◆ Task prompt: Give all the lines below again, exactly, with no pictures.

◆ Collection entries:
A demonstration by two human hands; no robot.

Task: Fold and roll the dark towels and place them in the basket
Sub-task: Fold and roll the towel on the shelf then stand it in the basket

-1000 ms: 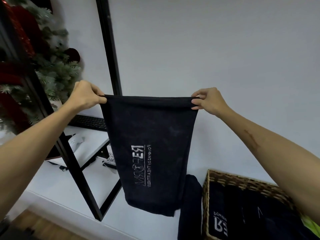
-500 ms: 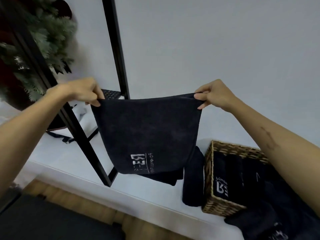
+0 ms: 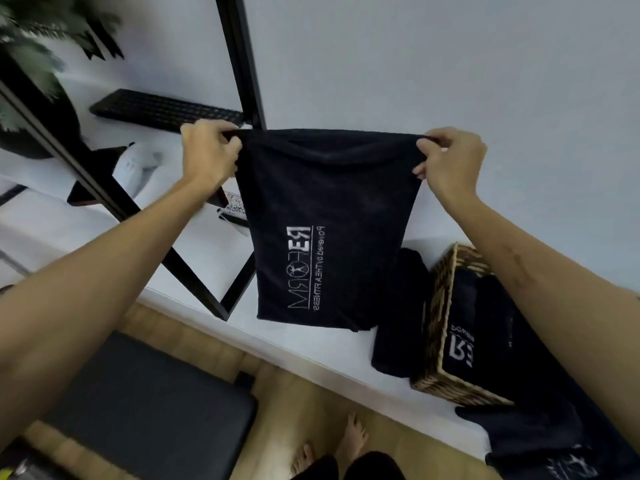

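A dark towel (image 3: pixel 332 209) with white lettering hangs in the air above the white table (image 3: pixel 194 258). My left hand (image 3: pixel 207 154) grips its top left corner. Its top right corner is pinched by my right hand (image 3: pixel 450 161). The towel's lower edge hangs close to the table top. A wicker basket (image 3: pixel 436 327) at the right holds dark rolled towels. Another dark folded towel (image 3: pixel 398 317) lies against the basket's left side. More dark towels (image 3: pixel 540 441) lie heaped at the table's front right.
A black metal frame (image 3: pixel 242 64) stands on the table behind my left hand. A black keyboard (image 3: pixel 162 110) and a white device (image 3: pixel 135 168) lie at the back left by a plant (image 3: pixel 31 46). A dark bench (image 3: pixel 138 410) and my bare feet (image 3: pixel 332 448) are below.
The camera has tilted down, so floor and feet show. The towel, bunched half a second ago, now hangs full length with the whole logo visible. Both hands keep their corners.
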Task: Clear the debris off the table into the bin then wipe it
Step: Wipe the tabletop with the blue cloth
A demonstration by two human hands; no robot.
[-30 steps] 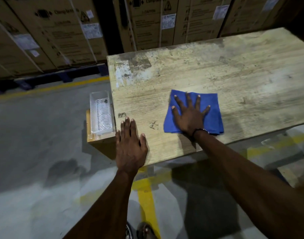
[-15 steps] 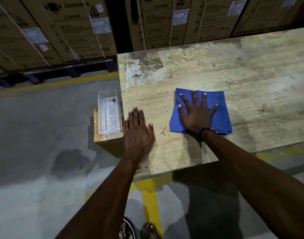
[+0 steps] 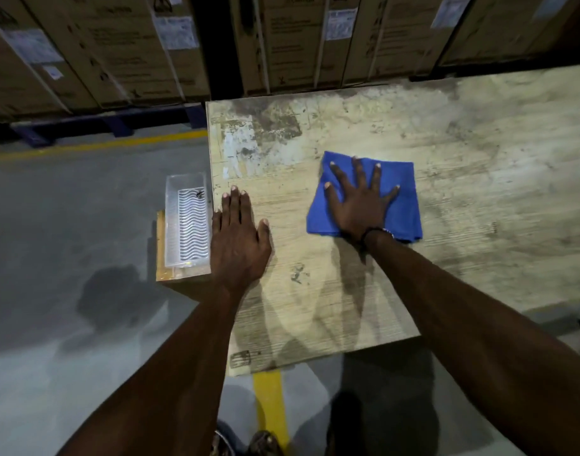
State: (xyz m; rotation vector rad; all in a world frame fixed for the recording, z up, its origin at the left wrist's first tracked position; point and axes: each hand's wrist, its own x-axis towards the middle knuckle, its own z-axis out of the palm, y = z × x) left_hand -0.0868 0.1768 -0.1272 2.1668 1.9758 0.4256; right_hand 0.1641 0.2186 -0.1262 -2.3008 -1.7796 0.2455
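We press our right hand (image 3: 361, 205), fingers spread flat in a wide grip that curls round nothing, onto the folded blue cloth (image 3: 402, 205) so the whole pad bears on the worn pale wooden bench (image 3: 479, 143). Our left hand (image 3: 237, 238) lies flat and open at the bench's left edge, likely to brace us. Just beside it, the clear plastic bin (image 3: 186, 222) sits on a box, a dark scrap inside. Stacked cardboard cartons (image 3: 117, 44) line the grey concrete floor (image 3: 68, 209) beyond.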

◆ Output below:
A demonstration by two human hands; no robot.

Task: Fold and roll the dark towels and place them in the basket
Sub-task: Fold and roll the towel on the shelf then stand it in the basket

-1000 ms: 
-500 ms: 
+0 ms: 

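A dark towel (image 3: pixel 332 209) with white lettering hangs in the air above the white table (image 3: pixel 194 258). My left hand (image 3: pixel 207 154) grips its top left corner. Its top right corner is pinched by my right hand (image 3: pixel 450 161). The towel's lower edge hangs close to the table top. A wicker basket (image 3: pixel 436 327) at the right holds dark rolled towels. Another dark folded towel (image 3: pixel 398 317) lies against the basket's left side. More dark towels (image 3: pixel 540 441) lie heaped at the table's front right.
A black metal frame (image 3: pixel 242 64) stands on the table behind my left hand. A black keyboard (image 3: pixel 162 110) and a white device (image 3: pixel 135 168) lie at the back left by a plant (image 3: pixel 31 46). A dark bench (image 3: pixel 138 410) and my bare feet (image 3: pixel 332 448) are below.
The camera has tilted down, so floor and feet show. The towel, bunched half a second ago, now hangs full length with the whole logo visible. Both hands keep their corners.
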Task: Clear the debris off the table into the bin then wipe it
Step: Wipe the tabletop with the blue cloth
A demonstration by two human hands; no robot.
[-30 steps] 
[-15 steps] 
[+0 steps] 
State: (xyz m; rotation vector rad; all in a world frame fixed for the recording, z up, its origin at the left wrist's first tracked position; point and axes: each hand's wrist, its own x-axis towards the middle knuckle, its own z-axis out of the palm, y = z × x) left_hand -0.0868 0.1768 -0.1272 2.1668 1.9758 0.4256; right_hand 0.1641 0.2186 -0.1262 -2.3008 -1.7796 0.2455
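We press our right hand (image 3: 361, 205), fingers spread flat in a wide grip that curls round nothing, onto the folded blue cloth (image 3: 402, 205) so the whole pad bears on the worn pale wooden bench (image 3: 479, 143). Our left hand (image 3: 237, 238) lies flat and open at the bench's left edge, likely to brace us. Just beside it, the clear plastic bin (image 3: 186, 222) sits on a box, a dark scrap inside. Stacked cardboard cartons (image 3: 117, 44) line the grey concrete floor (image 3: 68, 209) beyond.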

The exercise was worked through completely.